On February 23rd, the James and Anne Robinson Foundation and the Friends of the Robinson Nature Center proudly partnered with The Robinson Nature Center to bring Howard County residents the first annual Bay Day, celebrating the culture and history of the Chesapeake Bay. This educational and fun afternoon gave visitors the opportunity to learn about the Chesapeake Watershed; to ask everything they always wanted to know about oysters; and to be informed about the importance of oyster shell recycling. And, of course, there were scrumptous seafood treats to enjoy.
The James and Anne Robinson Foundation sponsored the featured speaker of the day, Captain John Van Alstine. Captain John kept his audience spellbound with descriptions of life as a “waterman” on the Eastern Shore of Maryland. Even the littlest visitors were fascinated by the nets and oyster pots and tools he brought with him. Captain John gave a demonstration of the “sewing” of a fish net. He pointed out that Watermen (they are not called fishermen) have to be carpenters (to fix their boats), blacksmiths and welders (to make and fix tools) in addition to being fishermen. Waterman make their own tools of the trade because they are specialized. Some of those tools have been used for over 100 years in basically the same style and made out of the same materials.

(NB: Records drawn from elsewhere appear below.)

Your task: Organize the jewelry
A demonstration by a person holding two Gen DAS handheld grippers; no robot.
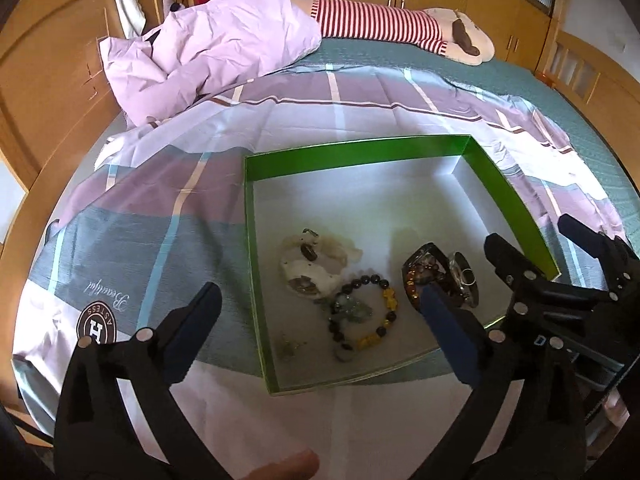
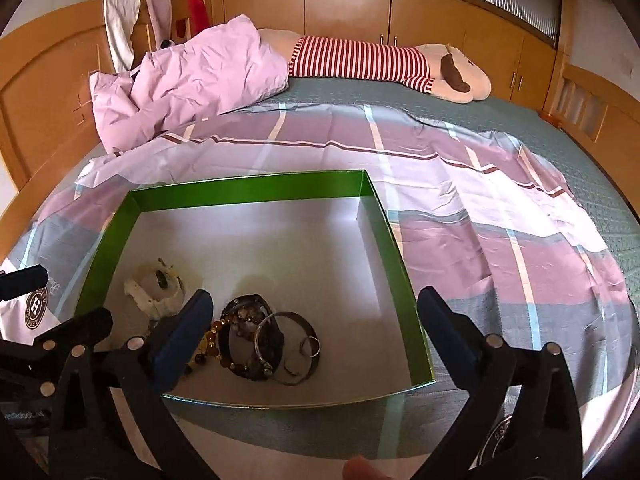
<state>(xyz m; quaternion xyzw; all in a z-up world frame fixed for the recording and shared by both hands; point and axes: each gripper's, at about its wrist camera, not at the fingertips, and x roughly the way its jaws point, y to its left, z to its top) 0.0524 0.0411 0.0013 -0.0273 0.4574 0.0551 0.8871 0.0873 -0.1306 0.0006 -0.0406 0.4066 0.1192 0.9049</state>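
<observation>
A green-walled box (image 1: 352,156) with a white floor lies on the bed; it also shows in the right wrist view (image 2: 248,192). Inside lie a white watch (image 1: 308,268), a dark and yellow bead bracelet (image 1: 362,312), a dark bracelet pile (image 1: 428,268), a silver bangle (image 2: 286,344) and a small ring (image 2: 310,347). My left gripper (image 1: 320,320) is open and empty above the box's near left part. My right gripper (image 2: 316,320) is open and empty above the box's near right part, over the bangle pile. The right gripper also shows at the right of the left wrist view (image 1: 560,260).
The box rests on a plaid purple, grey and white sheet (image 2: 480,200) over a green bed cover. A crumpled pink duvet (image 2: 192,72) and a striped plush toy (image 2: 400,64) lie at the far side. Wooden cupboards (image 2: 340,4) line the back.
</observation>
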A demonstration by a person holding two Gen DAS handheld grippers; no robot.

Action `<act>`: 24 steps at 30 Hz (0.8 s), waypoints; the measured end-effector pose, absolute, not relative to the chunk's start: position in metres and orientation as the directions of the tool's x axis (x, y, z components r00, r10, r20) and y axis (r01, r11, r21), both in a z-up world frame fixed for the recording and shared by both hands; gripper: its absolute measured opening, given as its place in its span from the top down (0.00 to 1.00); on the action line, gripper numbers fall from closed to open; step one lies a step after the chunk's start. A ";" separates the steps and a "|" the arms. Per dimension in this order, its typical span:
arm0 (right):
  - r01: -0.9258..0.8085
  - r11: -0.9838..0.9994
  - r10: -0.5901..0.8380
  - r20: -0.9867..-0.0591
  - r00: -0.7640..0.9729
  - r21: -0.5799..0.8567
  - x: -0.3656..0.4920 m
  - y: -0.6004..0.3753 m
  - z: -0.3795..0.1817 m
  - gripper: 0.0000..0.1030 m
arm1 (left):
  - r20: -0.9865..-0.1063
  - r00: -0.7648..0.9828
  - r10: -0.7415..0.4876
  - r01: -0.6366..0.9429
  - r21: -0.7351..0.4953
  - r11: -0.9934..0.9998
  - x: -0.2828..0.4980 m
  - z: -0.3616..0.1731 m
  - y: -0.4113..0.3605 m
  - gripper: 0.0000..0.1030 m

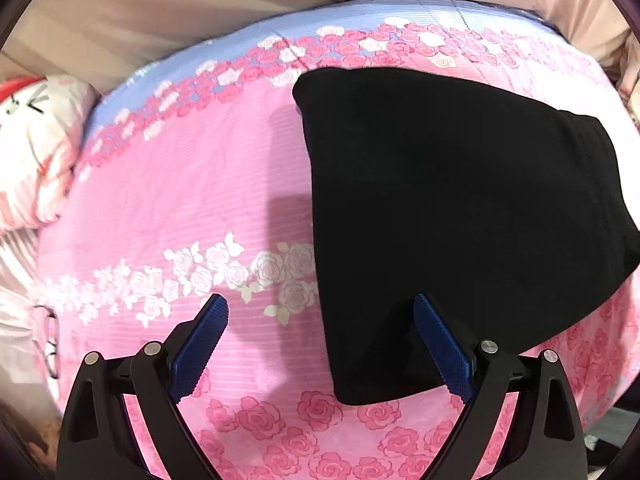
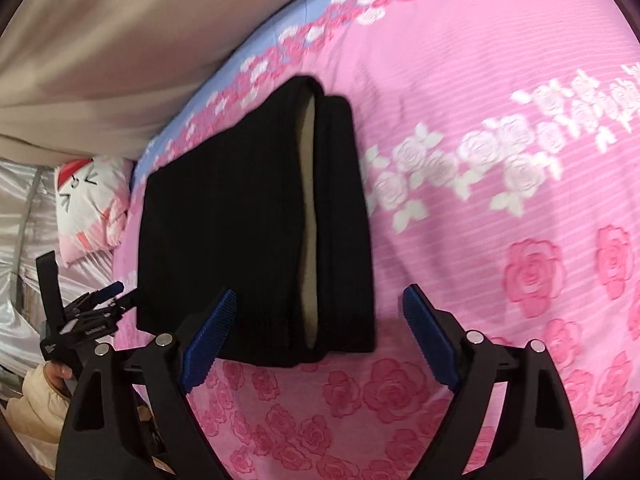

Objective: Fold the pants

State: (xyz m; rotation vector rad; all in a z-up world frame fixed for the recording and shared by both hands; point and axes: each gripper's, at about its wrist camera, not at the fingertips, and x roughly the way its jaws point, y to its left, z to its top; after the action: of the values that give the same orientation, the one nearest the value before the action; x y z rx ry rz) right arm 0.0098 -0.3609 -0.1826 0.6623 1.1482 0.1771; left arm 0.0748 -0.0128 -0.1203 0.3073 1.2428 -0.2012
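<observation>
The black pants [image 1: 460,208] lie folded into a compact block on the pink rose-print bed cover [image 1: 180,184]. In the right wrist view the pants [image 2: 240,220] show their stacked layers and a beige lining strip [image 2: 308,216] at the open end. My left gripper [image 1: 320,304] is open and empty, hovering above the pants' near left edge; its right finger is over the black cloth. My right gripper [image 2: 318,296] is open and empty, above the pants' near end. The left gripper also shows at the left edge of the right wrist view [image 2: 102,294].
A white and pink cat-face pillow [image 1: 36,152] lies at the bed's left side, also in the right wrist view [image 2: 90,204]. A beige wall or headboard [image 1: 200,8] runs behind the bed. Bare pink cover [image 2: 500,160] spreads right of the pants.
</observation>
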 end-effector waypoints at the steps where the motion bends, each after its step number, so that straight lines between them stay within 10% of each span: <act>1: 0.202 0.801 0.452 -0.790 0.415 0.564 0.011 -0.358 -0.184 0.19 | -0.953 0.303 -0.001 0.317 0.099 0.943 0.074 -0.122 -0.010 0.11; 21: 0.228 0.806 0.444 -0.812 0.378 0.546 0.013 -0.338 -0.182 0.17 | -0.969 0.170 -0.177 0.275 -0.126 0.953 0.099 -0.167 0.009 0.05; 24: 0.232 0.800 0.444 -0.806 0.391 0.553 0.012 -0.339 -0.183 0.17 | -0.967 0.174 -0.185 0.304 -0.126 0.944 0.097 -0.162 -0.001 0.21</act>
State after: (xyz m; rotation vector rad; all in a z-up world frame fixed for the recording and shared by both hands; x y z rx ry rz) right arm 0.0116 -0.3387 -0.1827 0.6679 1.1857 0.1478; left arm 0.0974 -0.0009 -0.1618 0.1041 1.3526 -0.3479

Life as a waterman is hard, physical work. For example, Captain John and his crew recycle oyster shells from their customers and other sources. It takes 6-8 hours just to unload oyster shells, without regard to collecting and storing them. Captain John then buys oyster larvae from the State of Maryland’s hatcheries and plants them in the recycled oyster shells on his 36 acre aqua culture farm. Then he has to wait for about three years for them to mature to a size that can be harvested and sold.
A few fun facts to remember
65% of summer catch is blue crabs. Watermen spend 8 hours a day picking crabs out of the pots. Jellyfish burn the watermen in August. They have to wear heavy shirts to protect their bodies and even then they get stung through the fabric.
Poaching is a big problem. There are not enough cops to board the boats to check on the catch.
Origami passenger pigeons created by Bay Day visitors at Friends’ table.
Oysters now bring $35 a bushel but can bring up to $100 a bushel if the waterman is licensed as a dealer. Dealers are licensed by the State of Maryland and must comply with stringent regulatory requirements in order to keep the license.
Licensed waterman can only fish in the tidal waters of Maryland, not fresh water.
If you want to taste the life of an Eastern Shore Waterman, Captain John is happy to oblige charters for fishing trips. I’m game – how about you?